Async overhaul - Githubissues

fabian-jung commented 7 years ago

I removed the busy waiting from the zmq event system. All the tests (checkFast and check) pass.

Additionally i added a std::future api call for cage::recv. This is not tested now and i would consider it as work in progress.

Please leave a comment what you think about these two changes.

erikzenker commented 7 years ago

Thank you for your work. I added some review comments. It would be nice if we could discuss about them.

erikzenker commented 7 years ago

I don't understand, where you would want to go with such a policy and how to sensefully isolate such a policy. Can you make a little draft, how you want it to be, than i can make the changes.

I provided a threadpool implementation for you, see here. Have a look at the test cases for the usage. Nevertheless, you can use this threadpool to implement your future returning async receive method without spawning a thread per method call:

template <typename T_CommunicationPolicy, typename T_GraphPolicy, typename SerializationPolicy>
template <typename T>
auto Cage<T_CommunicationPolicy, T_GraphPolicy, SerializationPolicy>::asyncRecv(
    const Edge& edge, T& data) -> std::future<void>
{
    VAddr srcVAddr = locateVertex(edge.source);

    std::promise<void> dataReceived;

    threadPool->post([&]() {
        auto result = communicator->asyncProbe(srcVAddr, edge.id, graphContext);
        if (result) {
            decltype(auto) skeleton = SerializationPolicy::prepare(data);
            communicator->recv(srcVAddr, edge.id, graphContext, skeleton);
            SerializationPolicy::restore(data, skeleton);
            dataReceived.set_value();
        } else {
            threadPool->post(asyncRecv(edge, data));
        }
    });

    return dataReceived.get_future();
}

First of all a lambda is postet into the threadpool and executed there. Therefore, the function return immediately with the future. Then, the lambda polls recursively on the communicator until a message arrives and receives this message into the data buffer. Finally, the promise is set and therefore the user is notified that its data has received.

What I meant by policy is the following: I provided only one implementation for the concurrent handling of the receive function (called threadpool). Your solution, which always spawns a new thread, is also a valid one. So we could agree on an interface and call that ConcurrentPolicy etc.

erikzenker commented 7 years ago

See a full example here. If you like, then I could finalize it or we meet for a fast hack session.

fabian-jung commented 7 years ago

I think, that the receive function will most likely not work. The std::promise is holding the shared state and will destroy it if it is destructed. The future will generate a std::future::error on the get() or wait().

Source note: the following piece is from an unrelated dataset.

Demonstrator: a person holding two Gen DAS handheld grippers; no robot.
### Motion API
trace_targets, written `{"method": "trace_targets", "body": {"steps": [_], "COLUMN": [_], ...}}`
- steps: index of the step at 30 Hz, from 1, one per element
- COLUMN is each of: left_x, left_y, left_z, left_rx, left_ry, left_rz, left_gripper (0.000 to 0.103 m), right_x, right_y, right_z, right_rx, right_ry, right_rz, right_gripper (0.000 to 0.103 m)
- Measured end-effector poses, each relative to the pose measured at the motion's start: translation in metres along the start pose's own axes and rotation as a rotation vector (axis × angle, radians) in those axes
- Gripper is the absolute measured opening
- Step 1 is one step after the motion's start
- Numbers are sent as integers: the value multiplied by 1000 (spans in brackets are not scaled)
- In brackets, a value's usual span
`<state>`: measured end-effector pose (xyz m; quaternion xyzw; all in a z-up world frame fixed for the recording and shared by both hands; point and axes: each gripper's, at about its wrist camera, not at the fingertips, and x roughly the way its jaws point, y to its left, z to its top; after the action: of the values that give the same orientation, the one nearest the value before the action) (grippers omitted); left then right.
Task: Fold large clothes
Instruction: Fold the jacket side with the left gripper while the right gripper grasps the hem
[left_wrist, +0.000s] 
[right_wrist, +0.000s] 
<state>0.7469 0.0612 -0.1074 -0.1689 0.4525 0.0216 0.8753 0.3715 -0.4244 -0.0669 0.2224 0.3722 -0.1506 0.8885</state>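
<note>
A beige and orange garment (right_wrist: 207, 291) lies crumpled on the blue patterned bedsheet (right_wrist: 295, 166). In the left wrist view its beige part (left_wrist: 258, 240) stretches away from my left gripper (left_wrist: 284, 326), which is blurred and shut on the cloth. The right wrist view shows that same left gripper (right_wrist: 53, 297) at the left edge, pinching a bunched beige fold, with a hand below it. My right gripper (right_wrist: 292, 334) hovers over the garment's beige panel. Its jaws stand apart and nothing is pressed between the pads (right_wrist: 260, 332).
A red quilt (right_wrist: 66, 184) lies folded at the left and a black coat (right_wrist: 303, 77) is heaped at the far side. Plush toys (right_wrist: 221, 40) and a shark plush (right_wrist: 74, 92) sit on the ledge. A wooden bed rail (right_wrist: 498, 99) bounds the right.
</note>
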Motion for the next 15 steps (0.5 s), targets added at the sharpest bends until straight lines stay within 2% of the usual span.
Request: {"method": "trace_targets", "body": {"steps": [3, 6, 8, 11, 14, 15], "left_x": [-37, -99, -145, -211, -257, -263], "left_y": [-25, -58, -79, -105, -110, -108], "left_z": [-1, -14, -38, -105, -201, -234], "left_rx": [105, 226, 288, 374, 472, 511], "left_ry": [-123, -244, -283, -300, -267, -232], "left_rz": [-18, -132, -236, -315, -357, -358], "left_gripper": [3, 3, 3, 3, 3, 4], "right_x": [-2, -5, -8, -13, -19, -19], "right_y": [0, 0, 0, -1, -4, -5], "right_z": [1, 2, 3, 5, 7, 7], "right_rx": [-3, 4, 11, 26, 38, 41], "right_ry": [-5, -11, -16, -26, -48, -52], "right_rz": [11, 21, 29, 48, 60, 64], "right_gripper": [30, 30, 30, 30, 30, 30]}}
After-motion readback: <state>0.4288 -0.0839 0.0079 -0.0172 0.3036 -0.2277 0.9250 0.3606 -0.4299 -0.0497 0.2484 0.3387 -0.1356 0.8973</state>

This behaviour is documented here: http://en.cppreference.com/w/cpp/thread/promise

One solution is, to tie the std::promise with the task or the thread, that is executing the task.

The lambda looks good to me. The recursive call does enable the threadpool to clean up the tasks without completing them all. An alternative would be a loop around a bool, that is set if the cage enters the destructor.

I worte a threadpool, that creates typed std::futures to solve the first problem. The promise are tied with the tasks.

//PooledAsync.hpp

#pragma once

#include <queue>
#include <vector>
#include <thread>
#include <algorithm>
#include <memory>
#include <future>
#include <type_traits>

namespace detail {

    // This is the interface for the task list
    class CallableInterface {
    public:
        // The tasks have to have no in and output,
        // they are only executed by the threadpool
        // The virtual function dispatch is neccessary
        // because the action and execution order is runtime
        // dependent. I could have done this with function
        // pointers, but that come with the same overhead,
        // but adds more code obfuscation and possible
        // memory leaks.
        virtual void operator()() = 0;
        virtual ~CallableInterface() {};
    };

    template <class Functor>
    class Callable : public CallableInterface {
        // Copy constructor is deleted for safety. The Functor
        // may come with internal state, that is not trivially
        // copyable.
        Callable(const Callable& copy) = delete;

    public:
        // Result of the functor
        using Result = typename std::result_of<Functor()>::type;
        // The task wrapper. This is what hold the std::promise
        // and therefore shared state. It will not be deleted until
        // completion of the task, after which the state is moved
        // to the future object in the client code.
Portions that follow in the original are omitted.